Start of Block

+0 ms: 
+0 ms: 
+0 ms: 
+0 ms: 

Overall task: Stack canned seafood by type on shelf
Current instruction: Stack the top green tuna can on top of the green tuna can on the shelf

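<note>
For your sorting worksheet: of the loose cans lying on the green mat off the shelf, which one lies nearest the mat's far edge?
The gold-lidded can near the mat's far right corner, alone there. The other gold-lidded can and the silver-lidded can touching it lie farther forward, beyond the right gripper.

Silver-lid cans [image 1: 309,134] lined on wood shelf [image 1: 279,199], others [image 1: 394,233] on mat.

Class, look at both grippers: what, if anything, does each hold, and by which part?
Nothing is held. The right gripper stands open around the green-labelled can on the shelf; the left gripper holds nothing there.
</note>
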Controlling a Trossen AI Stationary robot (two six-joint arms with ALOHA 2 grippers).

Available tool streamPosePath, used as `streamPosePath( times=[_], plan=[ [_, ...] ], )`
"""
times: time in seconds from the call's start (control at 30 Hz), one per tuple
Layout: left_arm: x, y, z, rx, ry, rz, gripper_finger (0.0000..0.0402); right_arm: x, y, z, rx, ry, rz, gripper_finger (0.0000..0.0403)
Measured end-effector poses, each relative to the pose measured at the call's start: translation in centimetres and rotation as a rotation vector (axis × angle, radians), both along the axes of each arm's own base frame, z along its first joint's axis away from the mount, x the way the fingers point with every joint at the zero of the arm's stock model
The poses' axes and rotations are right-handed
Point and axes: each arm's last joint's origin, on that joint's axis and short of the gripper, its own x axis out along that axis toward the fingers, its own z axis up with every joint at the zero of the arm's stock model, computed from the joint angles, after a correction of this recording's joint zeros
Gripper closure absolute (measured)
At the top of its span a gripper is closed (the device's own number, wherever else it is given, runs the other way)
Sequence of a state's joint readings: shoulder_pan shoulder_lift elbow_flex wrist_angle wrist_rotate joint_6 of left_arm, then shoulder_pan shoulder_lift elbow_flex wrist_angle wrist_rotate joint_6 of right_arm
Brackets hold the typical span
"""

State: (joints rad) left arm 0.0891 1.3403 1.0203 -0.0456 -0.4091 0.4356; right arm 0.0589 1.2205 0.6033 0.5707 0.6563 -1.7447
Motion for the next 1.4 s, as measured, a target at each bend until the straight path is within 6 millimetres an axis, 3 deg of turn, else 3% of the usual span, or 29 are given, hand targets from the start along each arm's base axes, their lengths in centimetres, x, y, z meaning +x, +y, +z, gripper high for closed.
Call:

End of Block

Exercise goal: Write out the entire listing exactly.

Response area:
+0 ms: 
+0 ms: 
+0 ms: 
+0 ms: 

Overall task: Stack canned seafood by type on shelf
Current instruction: Stack the top green tuna can on top of the green tuna can on the shelf

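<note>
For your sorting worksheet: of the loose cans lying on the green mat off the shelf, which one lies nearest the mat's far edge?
The gold-lidded can near the mat's far right corner, alone there. The other gold-lidded can and the silver-lidded can touching it lie farther forward, beyond the right gripper.

Silver-lid cans [image 1: 309,134] lined on wood shelf [image 1: 279,199], others [image 1: 394,233] on mat.

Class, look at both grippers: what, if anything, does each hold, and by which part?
Nothing is held. The right gripper stands open around the green-labelled can on the shelf; the left gripper holds nothing there.
</note>
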Controlling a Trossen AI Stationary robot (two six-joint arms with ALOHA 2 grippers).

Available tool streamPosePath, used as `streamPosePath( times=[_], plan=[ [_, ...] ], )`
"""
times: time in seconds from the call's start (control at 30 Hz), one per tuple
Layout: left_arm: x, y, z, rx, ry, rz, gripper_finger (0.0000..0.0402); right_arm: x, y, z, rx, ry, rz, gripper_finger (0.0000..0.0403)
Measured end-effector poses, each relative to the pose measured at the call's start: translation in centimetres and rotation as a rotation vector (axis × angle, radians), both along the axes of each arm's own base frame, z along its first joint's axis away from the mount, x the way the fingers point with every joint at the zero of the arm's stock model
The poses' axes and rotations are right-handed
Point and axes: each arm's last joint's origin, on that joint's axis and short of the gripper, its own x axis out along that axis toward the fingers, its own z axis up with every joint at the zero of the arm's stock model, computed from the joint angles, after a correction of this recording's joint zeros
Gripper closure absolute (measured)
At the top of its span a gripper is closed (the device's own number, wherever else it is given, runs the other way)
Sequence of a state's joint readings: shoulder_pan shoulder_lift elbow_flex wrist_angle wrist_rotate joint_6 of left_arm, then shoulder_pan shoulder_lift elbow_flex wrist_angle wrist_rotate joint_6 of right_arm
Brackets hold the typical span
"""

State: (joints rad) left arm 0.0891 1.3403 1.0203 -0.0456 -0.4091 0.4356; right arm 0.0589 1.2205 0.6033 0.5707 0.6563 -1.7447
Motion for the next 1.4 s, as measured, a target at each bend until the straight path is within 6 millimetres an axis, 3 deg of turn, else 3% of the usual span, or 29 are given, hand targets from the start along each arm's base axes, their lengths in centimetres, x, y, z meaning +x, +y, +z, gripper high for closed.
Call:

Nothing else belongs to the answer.